### Exercise details
Repeat the data below with no changes.

☆ ☆ ☆ ☆

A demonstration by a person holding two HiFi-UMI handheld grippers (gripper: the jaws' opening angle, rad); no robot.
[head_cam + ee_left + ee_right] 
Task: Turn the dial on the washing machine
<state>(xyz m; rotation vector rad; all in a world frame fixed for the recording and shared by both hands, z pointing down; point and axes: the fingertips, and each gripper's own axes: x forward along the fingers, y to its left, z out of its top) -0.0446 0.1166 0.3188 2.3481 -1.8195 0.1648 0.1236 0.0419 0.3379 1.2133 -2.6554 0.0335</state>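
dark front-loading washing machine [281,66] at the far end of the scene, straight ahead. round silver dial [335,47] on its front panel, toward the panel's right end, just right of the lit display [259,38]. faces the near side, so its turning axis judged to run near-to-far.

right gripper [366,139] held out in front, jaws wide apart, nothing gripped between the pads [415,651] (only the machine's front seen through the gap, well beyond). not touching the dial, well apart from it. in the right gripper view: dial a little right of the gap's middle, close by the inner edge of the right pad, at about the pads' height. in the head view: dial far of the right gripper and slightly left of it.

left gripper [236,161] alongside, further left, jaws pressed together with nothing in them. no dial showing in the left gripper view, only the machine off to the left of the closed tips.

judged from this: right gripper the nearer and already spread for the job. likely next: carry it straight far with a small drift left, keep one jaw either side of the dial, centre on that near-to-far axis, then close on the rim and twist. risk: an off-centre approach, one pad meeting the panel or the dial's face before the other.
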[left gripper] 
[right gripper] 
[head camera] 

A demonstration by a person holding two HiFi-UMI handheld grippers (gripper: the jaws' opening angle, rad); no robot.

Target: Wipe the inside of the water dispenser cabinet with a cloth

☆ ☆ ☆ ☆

### Result of the task
A demonstration by a person holding two HiFi-UMI handheld grippers (gripper: the jaws' opening angle, rad); no robot.
[head_cam + ee_left + ee_right] 
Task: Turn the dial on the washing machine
<state>(xyz m; rotation vector rad; all in a world frame fixed for the recording and shared by both hands, z pointing down; point and axes: the fingertips, and each gripper's own axes: x forward along the fingers, y to its left, z out of its top) -0.0446 0.1166 0.3188 2.3481 -1.8195 0.1648 0.1236 0.0419 0.3379 1.2133 -2.6554 0.0335</state>
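dark front-loading washing machine [281,66] at the far end of the scene, straight ahead. round silver dial [335,47] on its front panel, toward the panel's right end, just right of the lit display [259,38]. faces the near side, so its turning axis judged to run near-to-far.

right gripper [366,139] held out in front, jaws wide apart, nothing gripped between the pads [415,651] (only the machine's front seen through the gap, well beyond). not touching the dial, well apart from it. in the right gripper view: dial a little right of the gap's middle, close by the inner edge of the right pad, at about the pads' height. in the head view: dial far of the right gripper and slightly left of it.

left gripper [236,161] alongside, further left, jaws pressed together with nothing in them. no dial showing in the left gripper view, only the machine off to the left of the closed tips.

judged from this: right gripper the nearer and already spread for the job. likely next: carry it straight far with a small drift left, keep one jaw either side of the dial, centre on that near-to-far axis, then close on the rim and twist. risk: an off-centre approach, one pad meeting the panel or the dial's face before the other.
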[left gripper] 
[right gripper] 
[head camera] 

A demonstration by a person holding two HiFi-UMI handheld grippers (gripper: the jaws' opening angle, rad); no robot.

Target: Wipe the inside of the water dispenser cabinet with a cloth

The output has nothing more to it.